Task goal: Output exactly the lines below, starting with the line that has "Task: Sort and" and going on through the line that has "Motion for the", both included, and no other lines.

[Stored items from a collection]
______

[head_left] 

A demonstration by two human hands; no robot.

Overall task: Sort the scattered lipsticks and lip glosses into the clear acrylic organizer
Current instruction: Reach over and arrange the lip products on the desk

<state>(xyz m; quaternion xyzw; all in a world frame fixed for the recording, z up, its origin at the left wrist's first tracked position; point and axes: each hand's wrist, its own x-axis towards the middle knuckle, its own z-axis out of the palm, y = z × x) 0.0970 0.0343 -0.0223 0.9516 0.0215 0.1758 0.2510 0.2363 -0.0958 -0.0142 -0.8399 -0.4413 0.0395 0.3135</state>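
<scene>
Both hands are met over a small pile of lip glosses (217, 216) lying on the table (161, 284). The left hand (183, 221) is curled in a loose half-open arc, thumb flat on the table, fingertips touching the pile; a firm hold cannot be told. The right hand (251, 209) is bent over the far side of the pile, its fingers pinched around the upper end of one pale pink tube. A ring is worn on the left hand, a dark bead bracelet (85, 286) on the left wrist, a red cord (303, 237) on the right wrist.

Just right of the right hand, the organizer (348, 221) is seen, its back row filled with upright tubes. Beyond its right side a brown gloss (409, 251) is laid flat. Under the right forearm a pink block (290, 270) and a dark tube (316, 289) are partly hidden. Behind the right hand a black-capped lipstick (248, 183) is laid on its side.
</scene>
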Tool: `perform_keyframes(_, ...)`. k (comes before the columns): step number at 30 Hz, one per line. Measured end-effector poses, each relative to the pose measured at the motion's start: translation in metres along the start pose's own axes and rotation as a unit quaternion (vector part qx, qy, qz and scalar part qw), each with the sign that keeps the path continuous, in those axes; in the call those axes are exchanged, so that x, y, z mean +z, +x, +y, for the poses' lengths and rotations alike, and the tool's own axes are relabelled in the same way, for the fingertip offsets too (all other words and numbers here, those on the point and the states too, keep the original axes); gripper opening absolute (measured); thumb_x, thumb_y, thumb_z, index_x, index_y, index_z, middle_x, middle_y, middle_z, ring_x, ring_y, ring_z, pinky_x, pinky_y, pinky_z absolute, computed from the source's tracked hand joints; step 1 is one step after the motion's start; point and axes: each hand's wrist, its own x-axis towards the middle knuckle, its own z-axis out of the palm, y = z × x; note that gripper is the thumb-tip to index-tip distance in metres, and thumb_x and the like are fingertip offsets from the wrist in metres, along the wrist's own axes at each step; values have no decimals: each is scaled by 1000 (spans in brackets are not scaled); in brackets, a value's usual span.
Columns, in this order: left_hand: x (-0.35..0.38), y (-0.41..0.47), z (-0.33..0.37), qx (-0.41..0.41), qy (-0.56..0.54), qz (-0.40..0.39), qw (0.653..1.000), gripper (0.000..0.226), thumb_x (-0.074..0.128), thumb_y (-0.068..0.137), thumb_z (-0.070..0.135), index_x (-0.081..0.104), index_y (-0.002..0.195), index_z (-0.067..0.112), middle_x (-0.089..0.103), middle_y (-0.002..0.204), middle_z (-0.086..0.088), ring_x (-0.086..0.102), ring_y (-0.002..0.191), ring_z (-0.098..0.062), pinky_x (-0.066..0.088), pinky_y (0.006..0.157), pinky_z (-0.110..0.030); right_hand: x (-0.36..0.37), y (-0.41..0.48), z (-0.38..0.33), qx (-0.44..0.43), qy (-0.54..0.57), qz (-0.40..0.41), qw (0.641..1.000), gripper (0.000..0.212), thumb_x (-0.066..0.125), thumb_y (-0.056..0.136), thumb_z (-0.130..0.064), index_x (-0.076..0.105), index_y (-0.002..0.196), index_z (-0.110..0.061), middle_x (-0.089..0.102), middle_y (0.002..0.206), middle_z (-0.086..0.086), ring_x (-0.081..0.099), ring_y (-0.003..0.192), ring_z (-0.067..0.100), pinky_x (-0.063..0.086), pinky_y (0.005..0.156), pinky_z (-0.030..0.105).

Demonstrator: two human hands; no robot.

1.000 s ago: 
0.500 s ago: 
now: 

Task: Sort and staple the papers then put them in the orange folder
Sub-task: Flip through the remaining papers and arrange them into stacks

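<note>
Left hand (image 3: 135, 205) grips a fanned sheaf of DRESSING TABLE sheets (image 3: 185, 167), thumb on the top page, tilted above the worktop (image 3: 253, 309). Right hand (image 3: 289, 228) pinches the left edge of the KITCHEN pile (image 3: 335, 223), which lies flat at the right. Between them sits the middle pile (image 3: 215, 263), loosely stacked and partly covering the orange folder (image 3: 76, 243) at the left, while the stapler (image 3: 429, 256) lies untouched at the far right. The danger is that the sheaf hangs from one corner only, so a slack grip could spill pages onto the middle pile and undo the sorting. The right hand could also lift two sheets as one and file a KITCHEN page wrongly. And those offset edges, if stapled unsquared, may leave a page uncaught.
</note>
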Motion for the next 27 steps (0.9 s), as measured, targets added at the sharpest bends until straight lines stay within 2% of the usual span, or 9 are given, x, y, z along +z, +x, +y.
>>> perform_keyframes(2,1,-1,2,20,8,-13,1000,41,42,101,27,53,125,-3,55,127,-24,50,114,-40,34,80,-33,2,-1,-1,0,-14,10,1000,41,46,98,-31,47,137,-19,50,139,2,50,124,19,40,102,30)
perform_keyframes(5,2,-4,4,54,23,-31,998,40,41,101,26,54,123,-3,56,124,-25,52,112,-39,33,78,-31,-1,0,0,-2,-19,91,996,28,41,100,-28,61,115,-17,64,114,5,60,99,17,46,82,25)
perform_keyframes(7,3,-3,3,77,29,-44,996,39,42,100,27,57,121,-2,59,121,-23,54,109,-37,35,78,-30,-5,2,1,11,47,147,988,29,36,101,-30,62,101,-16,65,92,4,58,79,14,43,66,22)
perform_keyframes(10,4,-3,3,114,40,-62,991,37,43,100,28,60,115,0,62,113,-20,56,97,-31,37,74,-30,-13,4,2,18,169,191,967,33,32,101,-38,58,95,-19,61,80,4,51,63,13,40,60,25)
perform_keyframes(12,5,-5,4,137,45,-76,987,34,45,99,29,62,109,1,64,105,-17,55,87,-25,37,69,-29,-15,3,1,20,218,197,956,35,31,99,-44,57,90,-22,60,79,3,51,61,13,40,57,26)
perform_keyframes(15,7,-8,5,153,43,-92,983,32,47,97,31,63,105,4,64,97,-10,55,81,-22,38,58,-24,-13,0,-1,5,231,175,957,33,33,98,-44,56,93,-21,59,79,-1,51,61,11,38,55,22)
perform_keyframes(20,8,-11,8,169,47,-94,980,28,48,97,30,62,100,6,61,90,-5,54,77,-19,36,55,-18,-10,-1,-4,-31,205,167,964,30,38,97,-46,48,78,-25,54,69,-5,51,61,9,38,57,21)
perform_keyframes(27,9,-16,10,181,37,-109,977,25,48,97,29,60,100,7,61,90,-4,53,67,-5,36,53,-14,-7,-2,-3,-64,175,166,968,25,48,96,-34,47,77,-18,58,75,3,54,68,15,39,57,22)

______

Response to this exercise:
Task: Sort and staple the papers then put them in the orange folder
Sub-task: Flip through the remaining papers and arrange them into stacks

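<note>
Left hand (image 3: 135, 205) grips a fanned sheaf of DRESSING TABLE sheets (image 3: 185, 167), thumb on the top page, tilted above the worktop (image 3: 253, 309). Right hand (image 3: 289, 228) pinches the left edge of the KITCHEN pile (image 3: 335, 223), which lies flat at the right. Between them sits the middle pile (image 3: 215, 263), loosely stacked and partly covering the orange folder (image 3: 76, 243) at the left, while the stapler (image 3: 429, 256) lies untouched at the far right. The danger is that the sheaf hangs from one corner only, so a slack grip could spill pages onto the middle pile and undo the sorting. The right hand could also lift two sheets as one and file a KITCHEN page wrongly. And those offset edges, if stapled unsquared, may leave a page uncaught.
</note>
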Motion for the next 27 steps (0.9 s), as measured, targets added at the sharpest bends until straight lines stay within 2% of the usual span, or 9 are given, x, y, z along +z, +x, +y.

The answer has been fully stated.